◆ **What this task involves**: Within the data that follows, set down exactly the lines from the one containing "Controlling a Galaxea" through the one containing "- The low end", both ends included.

>>>>>

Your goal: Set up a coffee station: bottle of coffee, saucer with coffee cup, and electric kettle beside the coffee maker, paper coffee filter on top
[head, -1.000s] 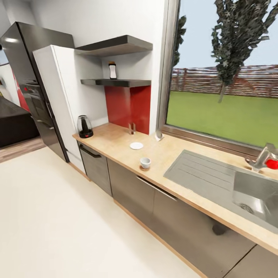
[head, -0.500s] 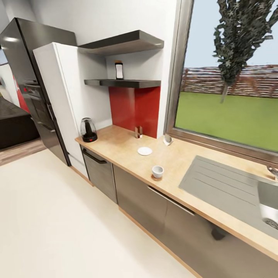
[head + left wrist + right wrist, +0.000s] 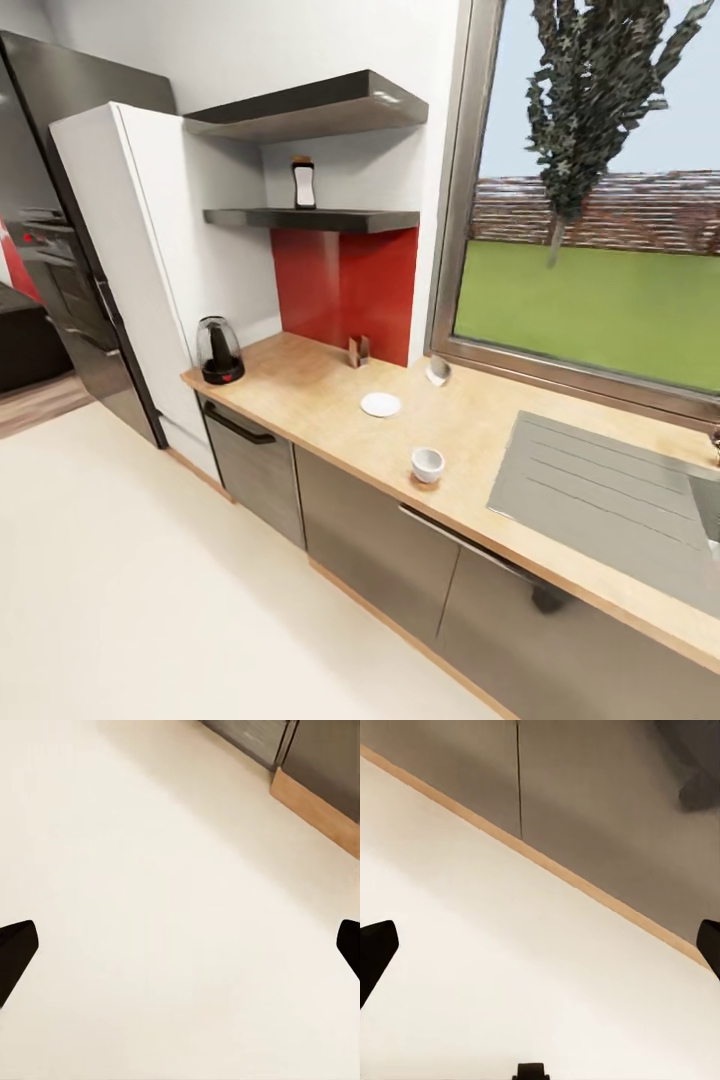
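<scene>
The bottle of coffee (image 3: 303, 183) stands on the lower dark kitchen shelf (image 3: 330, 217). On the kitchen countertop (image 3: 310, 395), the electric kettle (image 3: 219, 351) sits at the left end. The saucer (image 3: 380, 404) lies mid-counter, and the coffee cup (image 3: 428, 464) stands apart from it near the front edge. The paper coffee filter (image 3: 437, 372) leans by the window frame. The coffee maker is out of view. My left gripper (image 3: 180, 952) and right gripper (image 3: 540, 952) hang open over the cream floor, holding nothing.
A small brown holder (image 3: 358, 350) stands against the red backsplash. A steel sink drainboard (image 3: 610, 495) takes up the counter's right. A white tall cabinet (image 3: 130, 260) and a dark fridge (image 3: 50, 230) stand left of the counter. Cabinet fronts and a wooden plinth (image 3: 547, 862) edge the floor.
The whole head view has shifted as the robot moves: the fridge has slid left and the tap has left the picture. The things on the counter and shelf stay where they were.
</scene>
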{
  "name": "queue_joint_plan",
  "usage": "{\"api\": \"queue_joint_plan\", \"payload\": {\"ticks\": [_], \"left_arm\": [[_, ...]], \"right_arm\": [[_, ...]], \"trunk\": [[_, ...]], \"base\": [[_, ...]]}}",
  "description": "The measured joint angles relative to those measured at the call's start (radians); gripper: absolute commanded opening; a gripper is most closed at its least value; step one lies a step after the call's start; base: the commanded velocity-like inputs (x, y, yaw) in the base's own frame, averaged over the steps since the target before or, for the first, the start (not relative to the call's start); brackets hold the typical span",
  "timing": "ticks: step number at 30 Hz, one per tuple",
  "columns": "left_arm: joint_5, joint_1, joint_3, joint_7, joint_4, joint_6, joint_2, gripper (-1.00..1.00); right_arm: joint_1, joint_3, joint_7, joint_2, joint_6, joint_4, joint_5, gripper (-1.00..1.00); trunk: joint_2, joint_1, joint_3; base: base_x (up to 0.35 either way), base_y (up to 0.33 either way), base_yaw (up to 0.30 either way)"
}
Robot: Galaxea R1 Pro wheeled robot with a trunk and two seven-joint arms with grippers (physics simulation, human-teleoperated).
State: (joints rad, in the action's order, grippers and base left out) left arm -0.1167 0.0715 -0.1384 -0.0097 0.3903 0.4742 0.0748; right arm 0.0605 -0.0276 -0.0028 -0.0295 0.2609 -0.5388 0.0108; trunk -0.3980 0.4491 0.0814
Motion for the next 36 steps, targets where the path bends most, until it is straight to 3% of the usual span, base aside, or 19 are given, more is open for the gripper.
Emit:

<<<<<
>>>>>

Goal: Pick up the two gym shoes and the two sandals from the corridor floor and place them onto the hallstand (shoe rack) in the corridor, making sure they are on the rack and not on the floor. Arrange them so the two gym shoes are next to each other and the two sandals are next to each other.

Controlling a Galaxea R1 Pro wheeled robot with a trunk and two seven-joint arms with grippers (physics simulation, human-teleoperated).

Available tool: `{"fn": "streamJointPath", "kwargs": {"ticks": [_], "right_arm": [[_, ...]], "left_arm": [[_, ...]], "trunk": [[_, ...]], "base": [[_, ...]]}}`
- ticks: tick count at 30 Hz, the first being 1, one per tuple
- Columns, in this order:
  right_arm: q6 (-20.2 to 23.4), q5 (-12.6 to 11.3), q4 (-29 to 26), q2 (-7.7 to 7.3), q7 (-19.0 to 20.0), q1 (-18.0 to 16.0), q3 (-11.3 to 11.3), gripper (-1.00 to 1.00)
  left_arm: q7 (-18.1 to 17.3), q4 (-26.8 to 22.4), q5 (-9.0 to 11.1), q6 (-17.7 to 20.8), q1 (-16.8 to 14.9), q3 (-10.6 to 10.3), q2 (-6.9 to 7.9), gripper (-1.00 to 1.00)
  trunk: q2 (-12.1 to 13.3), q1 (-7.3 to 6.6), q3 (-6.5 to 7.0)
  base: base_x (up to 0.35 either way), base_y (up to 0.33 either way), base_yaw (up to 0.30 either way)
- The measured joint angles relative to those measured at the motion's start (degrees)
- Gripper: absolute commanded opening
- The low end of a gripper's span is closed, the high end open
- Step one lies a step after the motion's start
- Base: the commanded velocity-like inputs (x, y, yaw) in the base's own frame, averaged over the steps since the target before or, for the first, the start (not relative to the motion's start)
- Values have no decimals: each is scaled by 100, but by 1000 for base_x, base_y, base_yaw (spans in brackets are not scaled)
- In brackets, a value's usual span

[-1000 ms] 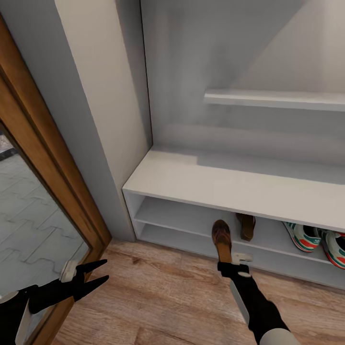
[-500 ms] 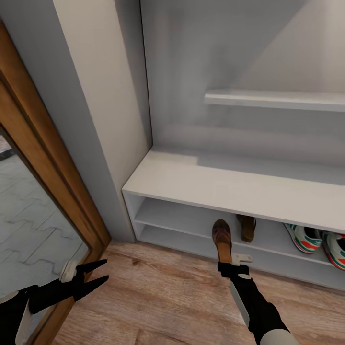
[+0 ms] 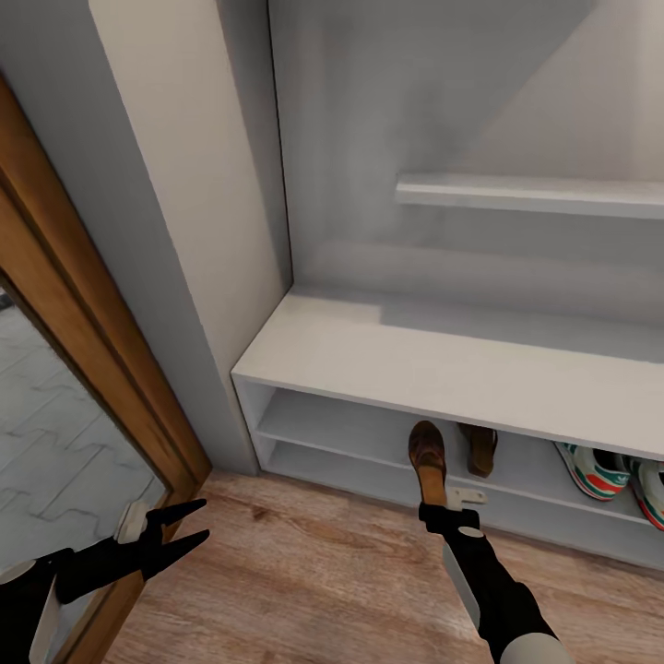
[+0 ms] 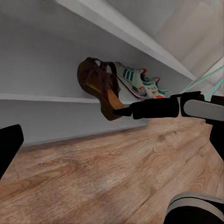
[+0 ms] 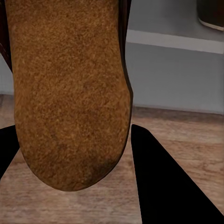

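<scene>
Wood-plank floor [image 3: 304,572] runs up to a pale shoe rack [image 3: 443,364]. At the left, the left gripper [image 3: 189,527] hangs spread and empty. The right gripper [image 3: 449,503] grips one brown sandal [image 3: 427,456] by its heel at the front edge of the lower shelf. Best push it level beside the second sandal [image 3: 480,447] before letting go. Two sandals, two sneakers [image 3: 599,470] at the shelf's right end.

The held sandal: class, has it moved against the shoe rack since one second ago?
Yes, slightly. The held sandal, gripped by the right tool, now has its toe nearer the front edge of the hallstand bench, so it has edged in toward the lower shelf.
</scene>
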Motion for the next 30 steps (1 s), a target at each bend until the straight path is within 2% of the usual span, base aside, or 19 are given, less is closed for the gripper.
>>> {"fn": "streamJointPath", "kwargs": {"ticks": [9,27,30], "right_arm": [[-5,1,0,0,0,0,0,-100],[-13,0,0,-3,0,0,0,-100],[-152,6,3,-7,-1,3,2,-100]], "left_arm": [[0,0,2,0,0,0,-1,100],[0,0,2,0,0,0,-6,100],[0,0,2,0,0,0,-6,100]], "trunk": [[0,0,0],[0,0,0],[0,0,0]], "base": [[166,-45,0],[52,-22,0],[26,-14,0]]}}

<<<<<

◆ **Written solution**:
Controlling a Galaxea R1 Pro wheeled robot with a trunk and two seven-joint arms with grippers (physics simulation, human-teleoperated).

Available tool: `{"fn": "streamJointPath", "kwargs": {"ticks": [_], "right_arm": [[_, ...]], "left_arm": [[_, ...]], "trunk": [[_, ...]], "base": [[_, ...]]}}`
- ticks: tick count at 30 Hz, the first being 1, one per tuple
- Columns, in this order:
  right_arm: q6 (-20.2 to 23.4), q5 (-12.6 to 11.3), q4 (-29 to 26), q2 (-7.7 to 7.3), q7 (-19.0 to 20.0), q1 (-18.0 to 16.0), q3 (-11.3 to 11.3), gripper (-1.00 to 1.00)
  left_arm: q7 (-18.1 to 17.3), q4 (-26.8 to 22.4), q5 (-9.0 to 11.1), q6 (-17.7 to 20.8), q1 (-16.8 to 14.9), q3 (-10.6 to 10.3), q2 (-6.9 to 7.9), gripper (-1.00 to 1.00)
  trunk: q2 (-12.1 to 13.3), q1 (-7.3 to 6.6), q3 (-6.5 to 7.0)
  base: base_x (up to 0.35 either way), base_y (up to 0.33 either way), base_yaw (up to 0.30 either way)
- The measured joint angles relative to those measured at the motion's start (degrees)
- Gripper: absolute commanded opening
- The low end of a gripper's span is closed, the high end open

What was asked now has a complete answer.